Running Your First HTC Jobs
So, you have an account on a submit node, and you are ready to run your first job in the CHTC. As we described in Our Approach, the CHTC is a collection of distributed resources. The magic that enables you to run jobs on these resources is software, called HTCondor, developed at the UW-Madison.
Table of Contents
1. Let's first do, and then ask why
We recommend that you also check out the HTCondor Job Submission Intro (video), but this example let’s you just run some jobs so you can see what happens, with some additional discussion along the way.
We are going to run the traditional 'hello world' program with a CHTC twist. In order to demonstrate the distributed resource nature of CHTC’s HTC System, we will produce a 'Hello CHTC' message 3 times, where each message is produced within is its own 'job'. Since you will not run execution commands yourself (HTCondor will do it for you), you need to tell HTCondor how to run the jobs for you in the form of a submit file, which describes the set of jobs.
Note: You must be logged into an HTCondor submit machine for the following example to work. See the Connecting to CHTC guide for more information on how to log in.
1. Copy the highlighted text below, and paste it into file called
hello-chtc.sub
(we recommend using a command line text editor) in your home directory on the submit
machine. This is the file you will submit to HTCondor to describe your jobs (known as the submit file).
# hello-chtc.sub
# My very first HTCondor submit file
#
# Specify the HTCondor Universe (vanilla is the default and is used
# for almost all jobs) and your desired name of the HTCondor log file,
# which is where HTCondor will describe what steps it takes to run
# your job.
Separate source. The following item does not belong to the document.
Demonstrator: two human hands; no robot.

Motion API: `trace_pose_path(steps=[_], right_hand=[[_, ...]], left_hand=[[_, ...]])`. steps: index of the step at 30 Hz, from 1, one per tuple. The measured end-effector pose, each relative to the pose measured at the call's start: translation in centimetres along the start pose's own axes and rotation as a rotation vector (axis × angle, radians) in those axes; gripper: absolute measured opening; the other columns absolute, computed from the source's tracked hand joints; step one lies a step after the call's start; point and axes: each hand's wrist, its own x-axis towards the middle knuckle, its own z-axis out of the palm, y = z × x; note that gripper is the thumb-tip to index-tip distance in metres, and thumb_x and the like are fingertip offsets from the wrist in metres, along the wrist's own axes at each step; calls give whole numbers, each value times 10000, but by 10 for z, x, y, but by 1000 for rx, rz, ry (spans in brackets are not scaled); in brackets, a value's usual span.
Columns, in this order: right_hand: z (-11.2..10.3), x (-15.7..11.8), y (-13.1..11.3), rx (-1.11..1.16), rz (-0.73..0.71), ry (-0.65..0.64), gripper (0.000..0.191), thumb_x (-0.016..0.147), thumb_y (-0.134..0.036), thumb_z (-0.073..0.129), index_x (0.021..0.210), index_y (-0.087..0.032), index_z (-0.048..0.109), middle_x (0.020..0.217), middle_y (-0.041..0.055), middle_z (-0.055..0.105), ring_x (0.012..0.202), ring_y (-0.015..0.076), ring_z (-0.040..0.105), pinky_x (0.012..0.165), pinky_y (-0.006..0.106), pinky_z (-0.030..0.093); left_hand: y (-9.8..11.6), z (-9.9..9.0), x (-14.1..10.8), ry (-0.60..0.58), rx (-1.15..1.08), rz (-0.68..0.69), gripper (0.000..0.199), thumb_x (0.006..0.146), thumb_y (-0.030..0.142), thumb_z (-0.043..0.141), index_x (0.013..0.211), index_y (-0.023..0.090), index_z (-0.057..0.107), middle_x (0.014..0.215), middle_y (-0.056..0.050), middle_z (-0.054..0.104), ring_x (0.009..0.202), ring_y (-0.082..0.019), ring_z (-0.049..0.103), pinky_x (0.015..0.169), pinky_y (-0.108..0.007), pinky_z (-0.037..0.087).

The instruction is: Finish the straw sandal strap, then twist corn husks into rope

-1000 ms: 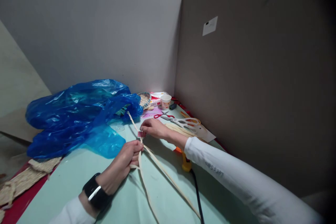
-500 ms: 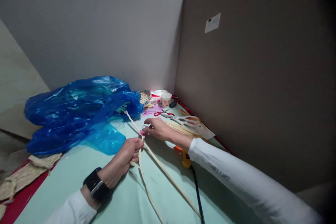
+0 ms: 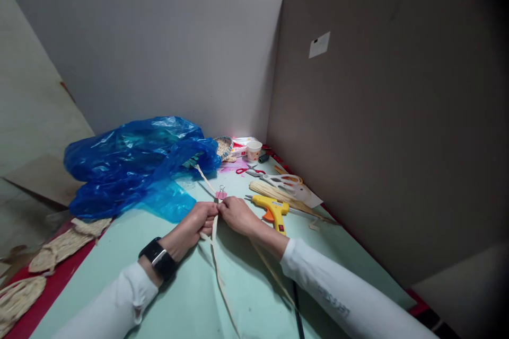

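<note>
Pale, flat straw-like strands (image 3: 217, 265) run from the hands toward the front of the table. Beyond the hands they continue as a narrow braid (image 3: 204, 178) reaching to the blue bag. A pink binder clip (image 3: 221, 194) grips the braid just past my fingertips. My left hand (image 3: 201, 218), with a black watch on its wrist, is closed on the strands right below the clip. Meeting it there, my right hand (image 3: 238, 215) pinches the strands too, its fingertips touching the left ones. The exact crossing of strands is hidden by the fingers.
A crumpled blue plastic bag (image 3: 139, 164) fills the back left. To the right lie a yellow glue gun (image 3: 272, 205), a straw bundle (image 3: 274, 194) and white-handled scissors (image 3: 284, 180). A paper cup (image 3: 253, 151) stands behind. Woven pieces (image 3: 71, 243) lie along the left edge.
My right hand has come down from the binder clip to the strands beside my left hand, and its fingers have closed. The glue gun shows more fully, and the view has tilted slightly.
</note>
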Motion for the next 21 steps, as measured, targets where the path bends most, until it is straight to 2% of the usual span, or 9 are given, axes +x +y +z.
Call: trace_pose_path(steps=[3, 10, 14, 21], right_hand=[[2, -3, 6, -11, -1, 58, 235, 950, -339, 556, 1015, -126, 633, 984, 51, 658, 869, 173, 644, 793, 371, 539], [6, -4, 10, -22, -8, 131, 249, 951, -326, 555, 834, -124, 642, 823, 18, 665, 804, 154, 646, 780, 350, 527], [8, -3, 5, -16, 20, 131, 263, 951, -321, 555, 797, -125, 639, 777, 9, 658, 773, 147, 644, 764, 339, 528], [7, -4, 5, -3, 79, 107, 258, 945, -336, 564, 828, -119, 639, 806, 19, 659, 775, 149, 644, 756, 340, 531]], left_hand=[[-2, 5, -1, 57, 119, 48, 355, 904, 335, 582, 1217, 169, 562, 1218, -94, 602, 1015, -224, 623, 844, -439, 539], [-2, 9, 0, 216, 434, 215, 350, 898, 341, 589, 1201, 166, 577, 1219, -87, 605, 1027, -235, 619, 851, -440, 535], [-1, 7, -1, 241, 572, 248, 345, 898, 340, 588, 1197, 166, 579, 1210, -86, 610, 1014, -230, 623, 843, -434, 539], [1, 7, -4, 231, 749, 289, 328, 906, 337, 578, 1187, 167, 581, 1190, -87, 618, 997, -217, 629, 841, -430, 539]])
Wherever you see $(Cluster), HTCondor will insert the
# queue number assigned to this set of jobs at the time of submission.
universe = vanilla
log = hello-chtc_$(Cluster).log
#
# Specify your executable (single binary or a script that runs several
# commands), arguments, and a files for HTCondor to store standard
# output (or "screen output").
# $(Process) will be a integer number for each job, starting with "0"
# and increasing for the relevant number of jobs.
executable = hello-chtc.sh
arguments = $(Process)
output = hello-chtc_$(Cluster)_$(Process).out
error = hello-chtc_$(Cluster)_$(Process).err
#
# Specify that HTCondor should transfer files to and from the
# computer where each job runs. The last of these lines *would* be
# used if there were any other files needed for the executable to use.
should_transfer_files = YES
when_to_transfer_output = ON_EXIT
# transfer_input_files = file1,/absolute/pathto/file2,etc
#
# Tell HTCondor what amount of compute resources
# each job will need on the computer where it runs.
request_cpus = 1
request_memory = 1GB
request_disk = 1MB
#
# Tell HTCondor to run 3 instances of our job:
queue 3
For a "template" version of this submit file without the comments, click here.
2. Now, create the executable that we specified above: copy the text
below and paste it into a file called hello-chtc.sh
#!/bin/bash
#
# hello-chtc.sh
# My very first CHTC job
#
# print a 'hello' message to the job's terminal output:
echo "Hello CHTC from Job $1 running on `whoami`@`hostname`"
#
# keep this job running for a few minutes so you'll see it in the queue:
sleep 180
By using the "$1" variable in our executable, we are telling HTCondor to fetch the value of the agrument in the first position in the submit file and to insert it in location of "$1" in our executable file.
Therefore, when HTCondor runs this executable, it will pass the $(Process) value
for each job and hello-chtc.sh
will insert that value for "$1",
above.
More information on special variables like "$1", "$2", and "$@" can be found here.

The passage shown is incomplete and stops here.